5. Examples in genetics
The tuber of potato is prominent in the lower part of the whole plant, that is, the lower part of the whole plant. Professor Zhang Yingqing and his collaborators carried out the planting experiment of tuber parthenogenetic embryos. The results showed that the lower part of tuber, that is, the upper part, was more prominent than the lower part, and the average yield of topping was increased by 19.2%. The ear axis of maize is in the middle and lower part of the plant, in other words, the middle and lower part of maize plant has outstanding performance in seed setting; For the seeds on the corn cob, the planting experiment shows that the yield can be increased by up to 35% by selecting the seeds from the upper, middle and lower parts of the corn ear as seeds.
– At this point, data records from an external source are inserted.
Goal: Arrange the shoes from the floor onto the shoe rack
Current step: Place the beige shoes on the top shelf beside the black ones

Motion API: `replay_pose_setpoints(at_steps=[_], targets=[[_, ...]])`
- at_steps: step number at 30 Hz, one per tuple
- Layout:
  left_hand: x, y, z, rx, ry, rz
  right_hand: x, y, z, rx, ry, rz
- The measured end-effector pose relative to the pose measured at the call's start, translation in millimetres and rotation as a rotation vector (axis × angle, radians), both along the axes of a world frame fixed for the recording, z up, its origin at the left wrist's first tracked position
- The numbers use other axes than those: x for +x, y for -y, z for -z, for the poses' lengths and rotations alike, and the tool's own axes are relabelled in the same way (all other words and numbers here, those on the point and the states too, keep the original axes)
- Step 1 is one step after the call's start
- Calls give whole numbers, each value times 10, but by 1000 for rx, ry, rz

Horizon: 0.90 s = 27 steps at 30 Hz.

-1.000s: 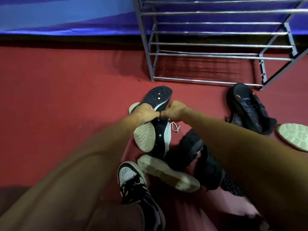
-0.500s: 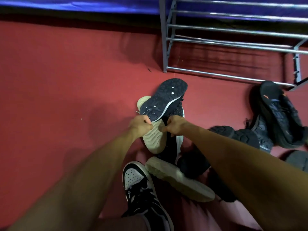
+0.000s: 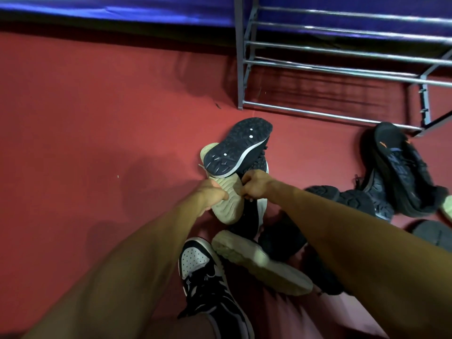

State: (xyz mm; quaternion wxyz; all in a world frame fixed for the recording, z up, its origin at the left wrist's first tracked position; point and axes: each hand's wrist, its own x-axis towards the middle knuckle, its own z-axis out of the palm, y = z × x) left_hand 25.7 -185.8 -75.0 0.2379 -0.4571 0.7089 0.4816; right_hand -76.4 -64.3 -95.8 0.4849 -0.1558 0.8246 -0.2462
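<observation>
Rubber and foam soles dominate the head view: a pile of shoes lies on the red floor (image 3: 97, 118), just in front of the metal rack (image 3: 342, 69), whose visible bars carry nothing.

Head view, hands. The left hand (image 3: 210, 192) is curled shut against the edge of the cream sole (image 3: 227, 204), which faces up. The right hand (image 3: 254, 185) is closed too, fingers pressed together at the heel end of the black sole (image 3: 238, 149), which lies tilted across the cream one. Whether the right hand pinches a heel collar or a lace cannot be told; its fingertips are hidden.

Head view, rest of pile. A black-and-white sneaker (image 3: 208, 285) lies nearest the person, a second cream-soled shoe (image 3: 261, 263) touching it. Dark shoes (image 3: 401, 167) lie to the right, near the rack's foot.

Handling, as judged:
- Each shoe is probably light, with a stiff sole and a soft upper.
- Take hold at the heel collar or across the sole edge; the upper collapses under a pinch.
- Tread rubber grips well; laces may snag on neighbouring shoes.
- Lift overlapping shoes one at a time, top one first.
</observation>
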Motion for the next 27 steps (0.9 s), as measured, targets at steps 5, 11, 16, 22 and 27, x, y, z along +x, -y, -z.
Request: replay_pose_setpoints(at_steps=[5,11,16,22,27], targets=[[-107,-134,-267,69,-9,-63,-72,-183,-305,-68,7,91],[-187,-391,-735,153,-6,37,-155,-598,-734,-202,58,234],[-293,-657,-1184,177,-26,145,-163,-975,-1180,-254,79,310],[-457,-912,-1714,215,-66,225,-177,-1468,-1670,-384,78,505],[-577,-1219,-2040,186,-159,166,-187,-1825,-1993,-477,5,629]])
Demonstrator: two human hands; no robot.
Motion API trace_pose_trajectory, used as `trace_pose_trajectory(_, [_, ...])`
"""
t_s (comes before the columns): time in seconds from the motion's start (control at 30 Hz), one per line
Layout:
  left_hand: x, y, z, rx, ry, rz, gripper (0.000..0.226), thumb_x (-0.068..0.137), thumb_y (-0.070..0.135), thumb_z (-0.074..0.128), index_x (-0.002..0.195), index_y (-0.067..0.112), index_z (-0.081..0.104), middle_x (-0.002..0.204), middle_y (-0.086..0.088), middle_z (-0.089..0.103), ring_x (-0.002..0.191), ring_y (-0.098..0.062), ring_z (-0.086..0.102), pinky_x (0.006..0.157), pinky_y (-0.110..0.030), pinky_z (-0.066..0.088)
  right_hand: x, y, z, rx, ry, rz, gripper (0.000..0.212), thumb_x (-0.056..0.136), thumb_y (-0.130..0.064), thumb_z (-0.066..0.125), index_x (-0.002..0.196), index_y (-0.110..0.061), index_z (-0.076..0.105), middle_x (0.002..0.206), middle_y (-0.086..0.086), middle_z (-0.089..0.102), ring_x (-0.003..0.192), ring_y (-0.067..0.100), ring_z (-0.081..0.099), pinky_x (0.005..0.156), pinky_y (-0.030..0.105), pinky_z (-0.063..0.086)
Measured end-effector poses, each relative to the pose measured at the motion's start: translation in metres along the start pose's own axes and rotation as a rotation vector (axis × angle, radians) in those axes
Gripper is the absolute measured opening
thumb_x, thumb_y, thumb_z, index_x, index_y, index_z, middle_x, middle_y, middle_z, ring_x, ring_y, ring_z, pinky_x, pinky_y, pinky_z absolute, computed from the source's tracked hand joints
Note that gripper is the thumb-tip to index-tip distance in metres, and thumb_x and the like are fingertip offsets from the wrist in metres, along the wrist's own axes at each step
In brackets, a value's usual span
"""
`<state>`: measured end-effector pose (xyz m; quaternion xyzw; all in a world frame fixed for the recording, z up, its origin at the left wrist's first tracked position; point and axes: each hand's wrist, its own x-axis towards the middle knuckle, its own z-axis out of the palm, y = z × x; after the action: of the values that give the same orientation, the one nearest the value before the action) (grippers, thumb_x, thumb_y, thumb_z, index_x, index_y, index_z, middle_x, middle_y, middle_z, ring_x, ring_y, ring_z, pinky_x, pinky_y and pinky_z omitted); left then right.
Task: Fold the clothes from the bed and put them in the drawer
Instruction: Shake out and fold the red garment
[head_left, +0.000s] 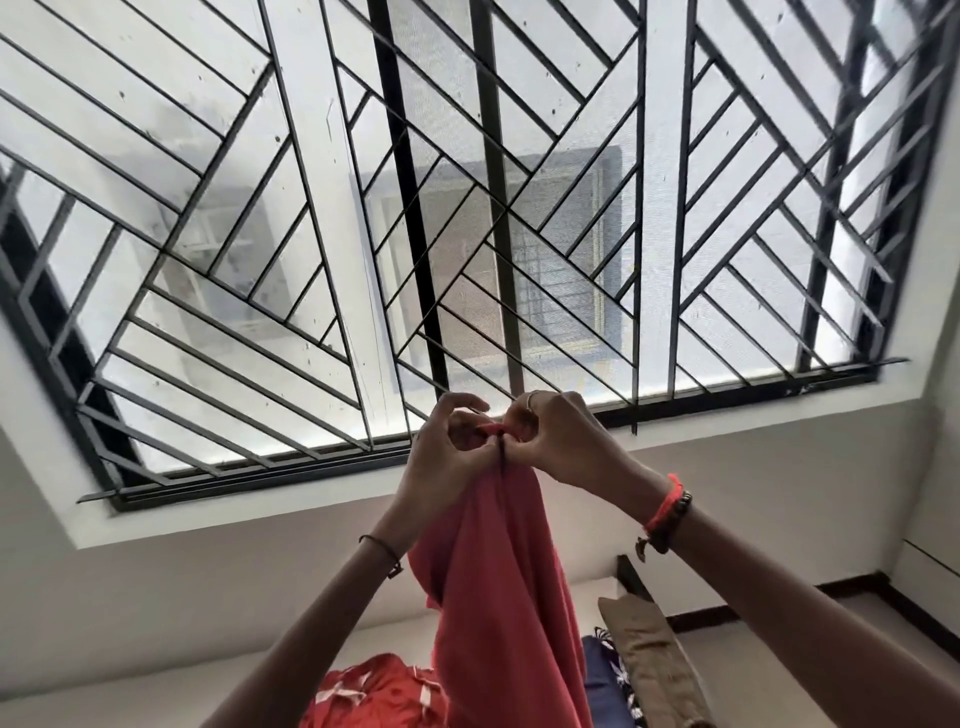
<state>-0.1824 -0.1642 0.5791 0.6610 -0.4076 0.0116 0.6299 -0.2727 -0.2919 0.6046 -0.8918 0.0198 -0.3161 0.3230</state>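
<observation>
A coral red garment hangs straight down from both of my raised hands in front of the window. My left hand pinches its top edge from the left. My right hand pinches the same edge from the right, fingers curled. The two hands almost touch. Below lie more clothes: a red cloth with white stripes at the lower left, a dark blue patterned piece and a khaki brown garment at the lower right. The drawer is out of view.
A big window with a black metal grille fills the upper view. A white wall runs below the sill. A dark-edged headboard or frame shows to the right of the hanging garment.
</observation>
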Motion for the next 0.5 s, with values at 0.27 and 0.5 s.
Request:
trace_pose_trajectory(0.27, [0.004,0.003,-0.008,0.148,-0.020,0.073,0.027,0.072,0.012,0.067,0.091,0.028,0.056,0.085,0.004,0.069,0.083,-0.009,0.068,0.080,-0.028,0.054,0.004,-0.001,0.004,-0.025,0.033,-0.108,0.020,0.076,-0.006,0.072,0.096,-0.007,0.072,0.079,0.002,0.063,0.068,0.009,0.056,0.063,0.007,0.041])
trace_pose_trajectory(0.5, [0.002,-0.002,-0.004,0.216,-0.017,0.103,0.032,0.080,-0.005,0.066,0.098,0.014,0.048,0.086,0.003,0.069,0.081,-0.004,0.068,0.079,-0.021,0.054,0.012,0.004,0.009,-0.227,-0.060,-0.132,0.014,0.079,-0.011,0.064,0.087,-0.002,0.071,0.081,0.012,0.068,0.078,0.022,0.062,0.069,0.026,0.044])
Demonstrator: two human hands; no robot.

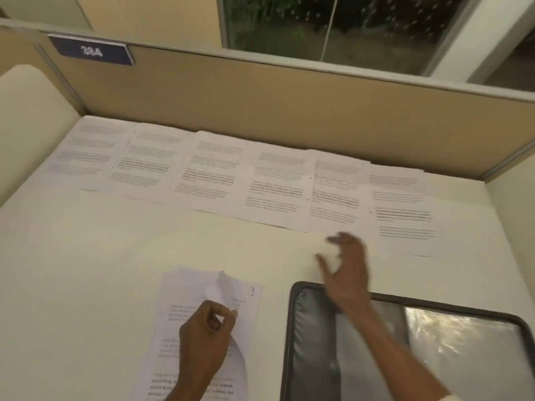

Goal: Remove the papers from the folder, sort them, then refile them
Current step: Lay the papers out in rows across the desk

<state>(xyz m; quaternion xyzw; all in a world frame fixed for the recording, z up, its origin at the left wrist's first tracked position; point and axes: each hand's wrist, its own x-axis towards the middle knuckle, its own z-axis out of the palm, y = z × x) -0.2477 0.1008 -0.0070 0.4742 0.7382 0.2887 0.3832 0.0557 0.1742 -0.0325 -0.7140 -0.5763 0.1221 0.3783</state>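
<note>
Several printed sheets (272,183) lie side by side in a row along the back of the white desk. A small stack of papers (179,287) sits near the front. My left hand (205,334) pinches the curled edge of its top sheet, lifting it. An open dark-rimmed folder with clear plastic sleeves (451,337) lies at the front right. My right hand (347,270) hovers above the folder's far edge, fingers spread and holding nothing, just in front of the row of sheets.
A tan cubicle partition (260,94) runs behind the desk, with a blue number plate (91,50) at its upper left. A window (333,27) is above it. A cream rounded panel (26,117) stands on the left.
</note>
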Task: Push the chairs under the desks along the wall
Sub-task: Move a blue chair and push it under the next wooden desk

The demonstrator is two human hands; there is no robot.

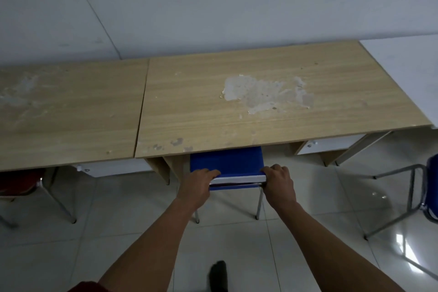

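Both grips close on the top rail of the blue chair (227, 163): the left hand (196, 185) wraps its left corner, the right hand (279, 182) its right corner. The chair has a blue backrest, a chrome rail and thin metal legs; its seat is hidden under the middle bench (260, 102), whose pale wood top has peeled patches. A red chair (21, 182) sits under the left bench (71, 111). Another blue chair (431, 187) stands on the tiled floor (308, 244) at right.
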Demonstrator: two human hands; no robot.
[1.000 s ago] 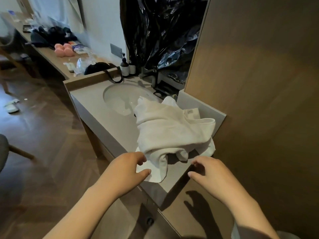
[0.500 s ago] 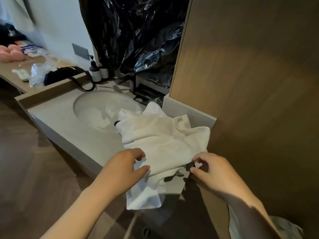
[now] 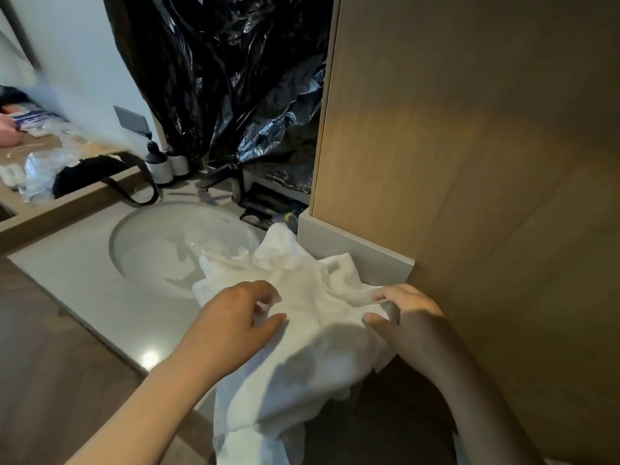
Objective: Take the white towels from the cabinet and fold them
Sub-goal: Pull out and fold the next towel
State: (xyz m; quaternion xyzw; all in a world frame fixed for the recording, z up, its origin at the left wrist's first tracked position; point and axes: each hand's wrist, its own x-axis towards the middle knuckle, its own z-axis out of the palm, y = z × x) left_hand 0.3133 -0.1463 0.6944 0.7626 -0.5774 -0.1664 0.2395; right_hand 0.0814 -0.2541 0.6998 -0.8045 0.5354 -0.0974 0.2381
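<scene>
A crumpled white towel [image 3: 302,333] lies on the grey stone counter [image 3: 77,290] to the right of the sink, its lower part hanging over the front edge. My left hand [image 3: 235,317] is on the towel's middle with fingers curled into the cloth. At the towel's right edge, beside the wooden cabinet wall [image 3: 469,196], my right hand [image 3: 406,313] pinches a fold between thumb and fingers. A small grey label [image 3: 333,268] shows near the towel's upper right.
An oval sink basin [image 3: 174,243] with a dark tap [image 3: 221,182] sits left of the towel. Two pump bottles [image 3: 157,162] stand behind it, below black plastic sheeting [image 3: 235,88]. A wooden shelf [image 3: 50,169] at far left holds bags and packets. Wooden floor lies below.
Both hands went from hovering in front of the towel to taking hold of it. The towel slid toward me, so more of it hangs over the counter's front edge.
</scene>
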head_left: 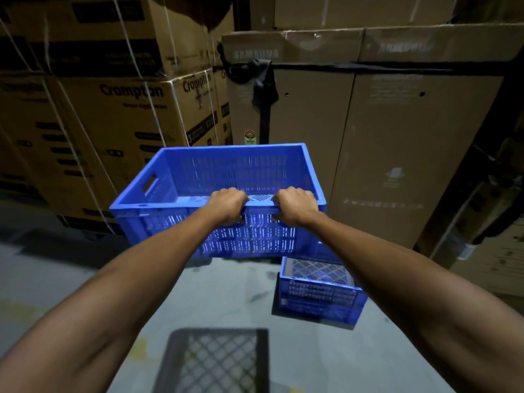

Xing et al. of Linyi Seed Station, Shandong Province carried out similar planting experiments on 18 crops, and all of them had different yield-increasing effects.
The connotation of "holography" in holographic biology is very rich. By observing and understanding organisms and biological phenomena from some viewpoints, we can have a new understanding and form a new view of biology. Moreover, under the guidance of holographic embryo theory, many holographic biotechnology have shown us broad application prospects, such as reconstructing the overall shape according to the morphological characteristics of plants in gardening, obtaining new traits that people need or strengthening some new traits; In medicine, many diseases of human body are diagnosed and treated according to the holographic correspondence between holographic embryo and whole body; Agronomy, according to the holographic correspondence between the expected traits of crops and the whole, holographic positioning and seed selection are carried out; In pharmacy, the medicinal parts are determined according to the holographic correspondence between the whole plant and its parts, so as to expand the scope of medicinal resources or guide the extraction of medicinal effective components.